Alternative terms such as “birth impairment,” “physical impairment,” and “congenital disability” have their shortcomings, too. “Birth impairment” is not clear; it can suggest that the birth itself was impaired or that the impairment was the result of the birth, rather than the baby having an innate impairment. “Physical impairment” does not work from a clinical perspective, since it fails to distinguish between impairments acquired from life events, and congenital or genetic impairments. “Congenital disability” tells us something, but it does not capture the wide range of severity of the conditions that can affect a newborn. For me, there is a qualitative difference between mild syndactyly (or webbing) of the second and third toes and profound developmental anomalies such as the various forms of alobar holoprosencephaly (a rare and deadly malformation, in which a fetus’s developing brain does not divide into two separate hemispheres). The latter is more than a disability: It is the result of embryological processes gone seriously awry.

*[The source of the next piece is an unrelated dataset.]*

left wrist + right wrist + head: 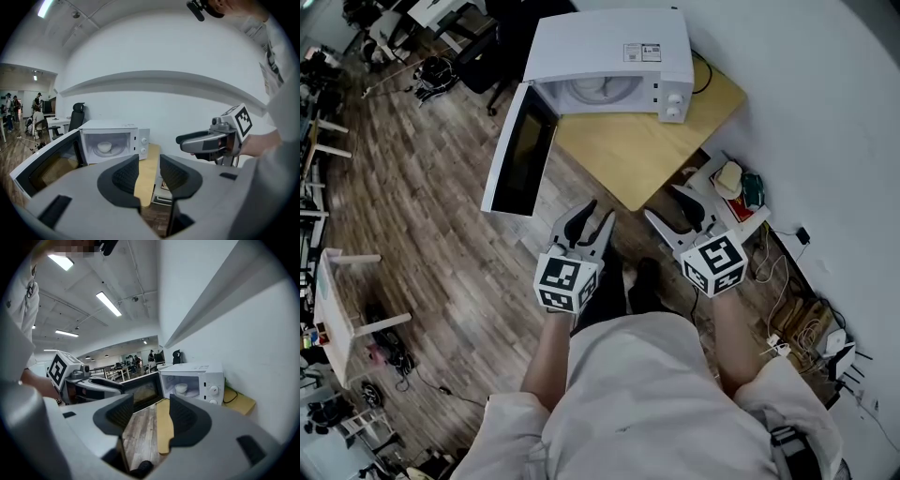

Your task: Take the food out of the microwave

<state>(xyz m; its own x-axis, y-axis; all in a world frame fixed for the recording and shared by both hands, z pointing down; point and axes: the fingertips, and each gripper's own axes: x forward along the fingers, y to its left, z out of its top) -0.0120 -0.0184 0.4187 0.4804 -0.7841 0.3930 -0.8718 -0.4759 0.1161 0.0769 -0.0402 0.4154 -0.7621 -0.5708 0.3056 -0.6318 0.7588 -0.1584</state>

So, let me offer a suggestion for an alternative term to “birth defect”: “congenital physical impairment.” Professionals love brevity, so its acronym can be the easy-to-say CPI (in the context of medical articles, CPI is unlikely to be confused with the Consumer Price Index). “Acronymization” itself can be objectifying, by reducing a significant problem to a string of letters. I am as guilty of it as any genetic counselor, but I can live with that charge; worse offenses have been committed in the name of good medical care.
For further clarification, CPIs should be graded — mild, moderate, or severe. Grading, of course, is in the eye of the beholder and carries implicit biases, but all words do. Such is the nature of language. Grading gives some measure of clinical differentiation, which can be just as important to parents as to care providers. No word is value-free, but CPI is much closer to the neutral end of the spectrum than to the bigoted end. And, of course, the proper phrasing is “a baby with a CPI” rather than “a CPI baby.”
On the other hand, I readily admit that CPI probably reveals something about my own implicit biases and blind spots. I strive to be self-aware, but it is a struggle. Words can be our strongest allies or our worst enemies. To paraphrase the Serenity Prayer, may we gain the wisdom to know the difference.